▶ **Task requirements**: Return all of the data below verbatim and exclude every picture.

▶ **Information shown**:

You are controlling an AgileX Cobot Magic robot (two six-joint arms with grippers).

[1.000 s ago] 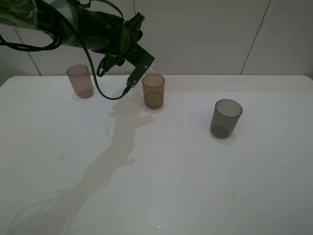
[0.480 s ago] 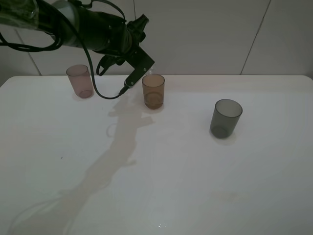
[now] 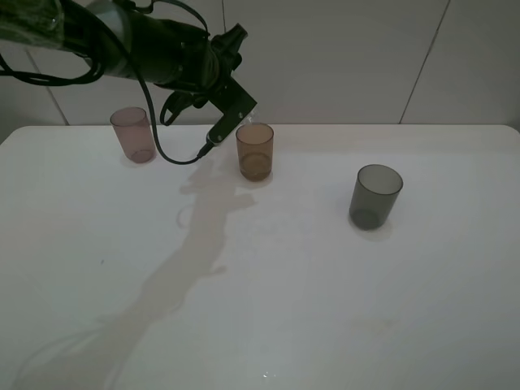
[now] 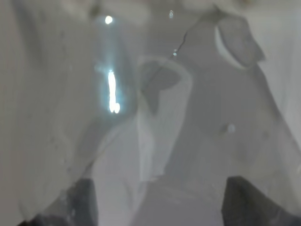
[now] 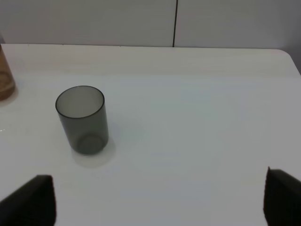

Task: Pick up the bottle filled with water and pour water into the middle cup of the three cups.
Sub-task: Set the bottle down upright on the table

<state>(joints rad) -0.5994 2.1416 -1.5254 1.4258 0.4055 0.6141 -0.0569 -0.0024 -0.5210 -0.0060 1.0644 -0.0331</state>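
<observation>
My left gripper (image 3: 232, 110) hangs in the air just left of and above the amber middle cup (image 3: 254, 151), tilted toward its rim. It is shut on the clear bottle (image 4: 164, 122), which fills the left wrist view between the two dark fingertips (image 4: 80, 202). In the exterior view the bottle is almost hidden; only a faint clear tip shows at the cup's rim. The pink-mauve cup (image 3: 133, 135) stands at the far left and the dark grey cup (image 3: 374, 196) at the right. My right gripper (image 5: 160, 197) is open and empty, back from the grey cup (image 5: 82, 119).
All three cups stand upright on the white table (image 3: 284, 284), near its far edge by the tiled wall. The left arm and its cable reach in from the upper left. The amber cup's edge (image 5: 4, 75) shows in the right wrist view.
The left gripper has turned slightly with the bottle over the amber cup's rim, its cable swinging a little to the left. The cups and the right gripper have not moved.
</observation>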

▶ **Reply**:
You are controlling an AgileX Cobot Magic robot (two six-joint arms with grippers).

[1.000 s ago] 
[0.480 s ago] 
[now] 
[now] 
[now] 

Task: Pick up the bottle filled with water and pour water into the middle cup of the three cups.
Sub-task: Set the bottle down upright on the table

<state>(joints rad) -0.5994 2.1416 -1.5254 1.4258 0.4055 0.6141 -0.0569 -0.0024 -0.5210 -0.0060 1.0644 -0.0331</state>
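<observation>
My left gripper (image 3: 232, 110) hangs in the air just left of and above the amber middle cup (image 3: 254, 151), tilted toward its rim. It is shut on the clear bottle (image 4: 164, 122), which fills the left wrist view between the two dark fingertips (image 4: 80, 202). In the exterior view the bottle is almost hidden; only a faint clear tip shows at the cup's rim. The pink-mauve cup (image 3: 133, 135) stands at the far left and the dark grey cup (image 3: 374, 196) at the right. My right gripper (image 5: 160, 197) is open and empty, back from the grey cup (image 5: 82, 119).
All three cups stand upright on the white table (image 3: 284, 284), near its far edge by the tiled wall. The left arm and its cable reach in from the upper left. The amber cup's edge (image 5: 4, 75) shows in the right wrist view.
The left gripper has turned slightly with the bottle over the amber cup's rim, its cable swinging a little to the left. The cups and the right gripper have not moved.
</observation>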

The output for this exercise is now complete.